An exact reproduction of all entries is required.

╭─ Data provided

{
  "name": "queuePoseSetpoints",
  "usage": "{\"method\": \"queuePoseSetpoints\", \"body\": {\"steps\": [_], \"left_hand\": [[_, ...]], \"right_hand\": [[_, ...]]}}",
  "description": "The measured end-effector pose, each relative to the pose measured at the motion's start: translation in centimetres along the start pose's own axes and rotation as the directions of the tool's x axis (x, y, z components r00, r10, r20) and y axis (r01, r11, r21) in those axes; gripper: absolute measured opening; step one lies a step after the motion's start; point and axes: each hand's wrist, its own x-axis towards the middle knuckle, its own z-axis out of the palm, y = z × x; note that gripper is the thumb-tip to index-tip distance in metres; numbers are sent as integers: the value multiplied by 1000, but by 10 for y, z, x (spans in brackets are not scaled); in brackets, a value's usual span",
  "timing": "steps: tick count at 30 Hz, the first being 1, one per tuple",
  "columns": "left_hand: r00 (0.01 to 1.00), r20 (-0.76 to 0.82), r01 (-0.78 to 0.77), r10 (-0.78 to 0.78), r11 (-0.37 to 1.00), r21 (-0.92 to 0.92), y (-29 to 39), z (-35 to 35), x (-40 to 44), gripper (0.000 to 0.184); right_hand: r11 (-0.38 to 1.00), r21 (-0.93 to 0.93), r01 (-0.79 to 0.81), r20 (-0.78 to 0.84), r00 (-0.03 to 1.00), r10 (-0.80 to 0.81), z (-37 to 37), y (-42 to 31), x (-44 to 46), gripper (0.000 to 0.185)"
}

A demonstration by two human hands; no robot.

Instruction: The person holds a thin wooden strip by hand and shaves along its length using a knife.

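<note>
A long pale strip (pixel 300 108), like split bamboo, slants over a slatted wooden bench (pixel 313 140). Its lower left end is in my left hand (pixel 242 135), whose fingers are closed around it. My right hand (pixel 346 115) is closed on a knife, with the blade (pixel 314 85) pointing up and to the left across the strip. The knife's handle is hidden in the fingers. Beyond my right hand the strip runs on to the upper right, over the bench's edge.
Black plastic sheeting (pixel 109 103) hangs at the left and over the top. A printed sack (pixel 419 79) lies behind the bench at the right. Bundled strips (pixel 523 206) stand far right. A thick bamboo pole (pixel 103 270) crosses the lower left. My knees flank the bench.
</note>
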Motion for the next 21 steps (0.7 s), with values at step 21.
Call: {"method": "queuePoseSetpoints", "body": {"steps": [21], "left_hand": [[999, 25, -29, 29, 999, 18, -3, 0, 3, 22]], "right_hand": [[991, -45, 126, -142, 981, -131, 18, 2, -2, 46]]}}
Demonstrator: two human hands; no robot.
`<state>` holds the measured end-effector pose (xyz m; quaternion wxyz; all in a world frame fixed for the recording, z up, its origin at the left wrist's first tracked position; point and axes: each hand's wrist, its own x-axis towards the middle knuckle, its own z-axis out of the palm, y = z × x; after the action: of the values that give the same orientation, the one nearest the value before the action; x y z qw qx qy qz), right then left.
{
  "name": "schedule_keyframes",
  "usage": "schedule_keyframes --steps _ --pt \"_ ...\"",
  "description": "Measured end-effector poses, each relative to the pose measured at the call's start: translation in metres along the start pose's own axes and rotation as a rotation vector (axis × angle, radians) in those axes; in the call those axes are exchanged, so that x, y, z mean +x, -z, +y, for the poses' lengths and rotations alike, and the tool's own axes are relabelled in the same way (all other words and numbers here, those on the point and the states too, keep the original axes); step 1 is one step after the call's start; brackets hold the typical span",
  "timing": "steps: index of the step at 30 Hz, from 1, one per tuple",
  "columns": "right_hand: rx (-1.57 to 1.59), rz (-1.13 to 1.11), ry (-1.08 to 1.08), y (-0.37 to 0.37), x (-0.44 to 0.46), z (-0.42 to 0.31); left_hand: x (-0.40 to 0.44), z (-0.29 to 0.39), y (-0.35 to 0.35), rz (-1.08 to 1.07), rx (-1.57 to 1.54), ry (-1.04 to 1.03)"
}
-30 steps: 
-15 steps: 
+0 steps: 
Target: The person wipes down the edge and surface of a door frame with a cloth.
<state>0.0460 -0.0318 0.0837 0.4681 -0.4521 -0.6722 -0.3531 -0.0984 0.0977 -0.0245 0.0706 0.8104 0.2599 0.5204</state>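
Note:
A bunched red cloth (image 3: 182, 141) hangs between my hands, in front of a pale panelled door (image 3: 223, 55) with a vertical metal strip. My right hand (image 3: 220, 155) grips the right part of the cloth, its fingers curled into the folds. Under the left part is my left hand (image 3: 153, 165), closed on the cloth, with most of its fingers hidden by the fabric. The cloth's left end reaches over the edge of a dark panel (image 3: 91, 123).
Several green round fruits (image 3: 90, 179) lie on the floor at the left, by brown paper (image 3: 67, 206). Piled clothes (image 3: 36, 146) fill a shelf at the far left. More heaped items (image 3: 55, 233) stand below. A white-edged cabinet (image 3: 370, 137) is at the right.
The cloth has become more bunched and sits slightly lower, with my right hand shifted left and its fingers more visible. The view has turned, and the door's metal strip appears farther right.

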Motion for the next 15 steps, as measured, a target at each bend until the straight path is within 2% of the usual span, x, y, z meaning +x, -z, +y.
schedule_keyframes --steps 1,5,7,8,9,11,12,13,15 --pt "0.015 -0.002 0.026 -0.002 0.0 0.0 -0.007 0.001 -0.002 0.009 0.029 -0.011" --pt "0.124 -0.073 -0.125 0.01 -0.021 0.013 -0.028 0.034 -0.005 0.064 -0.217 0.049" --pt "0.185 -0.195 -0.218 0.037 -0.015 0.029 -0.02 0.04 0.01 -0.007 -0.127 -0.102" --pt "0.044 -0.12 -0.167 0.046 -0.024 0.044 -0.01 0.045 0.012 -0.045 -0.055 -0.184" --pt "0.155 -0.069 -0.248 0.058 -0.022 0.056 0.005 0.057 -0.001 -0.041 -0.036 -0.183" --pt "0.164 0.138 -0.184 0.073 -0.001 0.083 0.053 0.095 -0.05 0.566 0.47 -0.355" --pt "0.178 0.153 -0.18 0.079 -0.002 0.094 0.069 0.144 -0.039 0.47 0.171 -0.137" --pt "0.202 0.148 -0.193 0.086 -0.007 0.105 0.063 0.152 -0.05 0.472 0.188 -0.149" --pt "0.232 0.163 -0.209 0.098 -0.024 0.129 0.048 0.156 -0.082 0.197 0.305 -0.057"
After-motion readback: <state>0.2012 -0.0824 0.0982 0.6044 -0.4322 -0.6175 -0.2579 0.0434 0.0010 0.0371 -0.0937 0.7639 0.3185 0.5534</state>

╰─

Result of this task.
{
  "name": "queuePoseSetpoints",
  "usage": "{\"method\": \"queuePoseSetpoints\", \"body\": {\"steps\": [_], \"left_hand\": [[_, ...]], \"right_hand\": [[_, ...]]}}",
  "description": "The measured end-effector pose, each relative to the pose measured at the motion's start: translation in centimetres along the start pose's own axes and rotation as the directions of the tool's x axis (x, y, z components r00, r10, r20) and y axis (r01, r11, r21) in those axes; gripper: absolute measured opening; step one lies a step after the motion's start; point and axes: each hand's wrist, its own x-axis towards the middle knuckle, its own z-axis out of the palm, y = z × x; note that gripper is the thumb-tip to index-tip distance in metres; numbers are sent as integers: the value multiplied by 1000, but by 10 for y, z, x (spans in brackets are not scaled); in brackets, a value's usual span",
  "timing": "steps: tick count at 30 Hz, the first being 1, one per tuple",
  "columns": "left_hand: r00 (0.01 to 1.00), r20 (-0.76 to 0.82), r01 (-0.78 to 0.77), r10 (-0.78 to 0.78), r11 (-0.37 to 1.00), r21 (-0.92 to 0.92), y (-29 to 39), z (-35 to 35), x (-40 to 44), gripper (0.000 to 0.184); right_hand: r11 (-0.38 to 1.00), r21 (-0.93 to 0.93), r01 (-0.79 to 0.81), r20 (-0.78 to 0.84), r00 (-0.03 to 1.00), r10 (-0.80 to 0.81), z (-37 to 37), y (-42 to 31), x (-44 to 46), gripper (0.000 to 0.185)"
}

A demonstration by two human hands; no robot.

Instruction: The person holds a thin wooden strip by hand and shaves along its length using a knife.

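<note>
A long pale strip (pixel 300 108), like split bamboo, slants over a slatted wooden bench (pixel 313 140). Its lower left end is in my left hand (pixel 242 135), whose fingers are closed around it. My right hand (pixel 346 115) is closed on a knife, with the blade (pixel 314 85) pointing up and to the left across the strip. The knife's handle is hidden in the fingers. Beyond my right hand the strip runs on to the upper right, over the bench's edge.
Black plastic sheeting (pixel 109 103) hangs at the left and over the top. A printed sack (pixel 419 79) lies behind the bench at the right. Bundled strips (pixel 523 206) stand far right. A thick bamboo pole (pixel 103 270) crosses the lower left. My knees flank the bench.
</note>
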Motion for the next 21 steps (0.7 s), with values at step 21.
Call: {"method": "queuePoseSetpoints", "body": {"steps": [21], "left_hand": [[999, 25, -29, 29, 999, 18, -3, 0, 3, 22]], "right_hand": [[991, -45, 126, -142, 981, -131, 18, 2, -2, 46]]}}
Demonstrator: two human hands; no robot.
`<state>` holds the measured end-effector pose (xyz m; quaternion wxyz; all in a world frame fixed for the recording, z up, its origin at the left wrist's first tracked position; point and axes: each hand's wrist, its own x-axis towards the middle knuckle, its own z-axis out of the palm, y = z × x; after the action: of the values that give the same orientation, the one nearest the value before the action; x y z qw qx qy qz), right then left.
{
  "name": "schedule_keyframes",
  "usage": "schedule_keyframes --steps _ --pt \"_ ...\"",
  "description": "Measured end-effector poses, each relative to the pose measured at the call's start: translation in metres along the start pose's own axes and rotation as a rotation vector (axis × angle, radians) in those axes; in the call those axes are exchanged, so that x, y, z mean +x, -z, +y, for the poses' lengths and rotations alike, and the tool's own axes are relabelled in the same way (all other words and numbers here, those on the point and the states too, keep the original axes); step 1 is one step after the call's start; brackets hold the typical span",
  "timing": "steps: index of the step at 30 Hz, from 1, one per tuple",
  "columns": "right_hand: rx (-1.57 to 1.59), rz (-1.13 to 1.11), ry (-1.08 to 1.08), y (-0.37 to 0.37), x (-0.44 to 0.46), z (-0.42 to 0.31); left_hand: x (-0.40 to 0.44), z (-0.29 to 0.39), y (-0.35 to 0.35), rz (-1.08 to 1.07), rx (-1.57 to 1.54), ry (-1.04 to 1.03)"
}
-30 steps: 
-15 steps: 
+0 steps: 
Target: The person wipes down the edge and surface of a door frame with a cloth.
<state>0.0460 -0.0318 0.0837 0.4681 -0.4521 -0.6722 -0.3531 -0.0984 0.0977 -0.0245 0.0706 0.8104 0.2599 0.5204</state>
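Note:
A bunched red cloth (image 3: 182, 141) hangs between my hands, in front of a pale panelled door (image 3: 223, 55) with a vertical metal strip. My right hand (image 3: 220, 155) grips the right part of the cloth, its fingers curled into the folds. Under the left part is my left hand (image 3: 153, 165), closed on the cloth, with most of its fingers hidden by the fabric. The cloth's left end reaches over the edge of a dark panel (image 3: 91, 123).
Several green round fruits (image 3: 90, 179) lie on the floor at the left, by brown paper (image 3: 67, 206). Piled clothes (image 3: 36, 146) fill a shelf at the far left. More heaped items (image 3: 55, 233) stand below. A white-edged cabinet (image 3: 370, 137) is at the right.
The cloth has become more bunched and sits slightly lower, with my right hand shifted left and its fingers more visible. The view has turned, and the door's metal strip appears farther right.
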
Motion for the next 15 steps, as measured, a target at each bend until the straight path is within 2% of the usual span, x, y, z meaning +x, -z, +y.
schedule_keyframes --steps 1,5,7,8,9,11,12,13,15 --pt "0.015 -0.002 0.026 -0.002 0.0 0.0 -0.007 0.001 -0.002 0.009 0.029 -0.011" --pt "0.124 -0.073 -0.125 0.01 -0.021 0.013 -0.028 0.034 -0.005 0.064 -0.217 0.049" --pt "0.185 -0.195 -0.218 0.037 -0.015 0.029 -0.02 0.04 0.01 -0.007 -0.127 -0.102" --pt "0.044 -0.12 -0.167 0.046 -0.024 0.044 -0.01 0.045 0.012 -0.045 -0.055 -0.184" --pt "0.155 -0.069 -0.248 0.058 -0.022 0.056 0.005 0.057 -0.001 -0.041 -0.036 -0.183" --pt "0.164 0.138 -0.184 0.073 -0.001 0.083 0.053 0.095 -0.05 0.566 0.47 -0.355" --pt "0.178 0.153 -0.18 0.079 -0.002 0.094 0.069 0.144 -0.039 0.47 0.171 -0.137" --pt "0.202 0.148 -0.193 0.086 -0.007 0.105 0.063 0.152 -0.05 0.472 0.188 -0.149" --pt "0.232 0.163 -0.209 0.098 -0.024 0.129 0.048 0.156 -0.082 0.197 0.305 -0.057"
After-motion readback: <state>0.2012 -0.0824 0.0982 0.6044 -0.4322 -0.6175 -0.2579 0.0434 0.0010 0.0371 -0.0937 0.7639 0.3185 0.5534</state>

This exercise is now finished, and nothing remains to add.